Vengalattore’s allegations, if supported by evidence, provide one such example of the brutish overreach of university administrators at the expense of due process and simple fairness. His allegations, if corroborated, would reveal a grotesque miscarriage of justice at Cornell University. As alleged, Cornell’s investigation of Vengalattore denied him access to counsel; failed to provide him with a statement of the nature of the accusations against him; denied him the ability to question witnesses; drew adverse inferences from the absence of evidence; and failed to employ an appropriate burden of proof or standard of evidence. In other cases and other universities the catalogue of offenses can include continuing surveillance and the imposition of double jeopardy for long-ago grievances.
There is no doubt that allegations of misconduct on university campuses — sexual or otherwise — must, of course, be taken seriously; but any actions taken by university officials in response to such allegations must also comport with basic principles of fairness and due process. The day is surely coming — and none too soon — when the Supreme Court will be able to assess the various university procedures that undermine the freedom and fairness of the academy in favor of the politics of grievance.
In sum: these threats to due process and academic freedom are matters of life and death for our great universities. It is incumbent upon their leaders to reverse the disturbing trend of indifference to these threats, or simple immobilization due to fear of internal constituencies of the “virtuous” determined to lunge for influence or settle scores against outspoken colleagues.
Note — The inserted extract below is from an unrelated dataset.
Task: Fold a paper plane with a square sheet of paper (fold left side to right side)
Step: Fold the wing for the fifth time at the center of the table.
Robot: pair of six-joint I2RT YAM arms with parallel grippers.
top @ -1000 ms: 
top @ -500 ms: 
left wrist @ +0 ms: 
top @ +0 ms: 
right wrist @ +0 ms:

Colleges and universities would be wise to pay heed to Judge Cabranes’ words. The behavior alleged by Vengalattore is among the most straightforward examples of how, too often, university officials view even their own procedures as impediments to justice, annoyances to be ignored. As such, this case represents an important win for due process rights, particularly for faculty at private institutions.
FIRE will continue to keep you posted on any new developments in this case.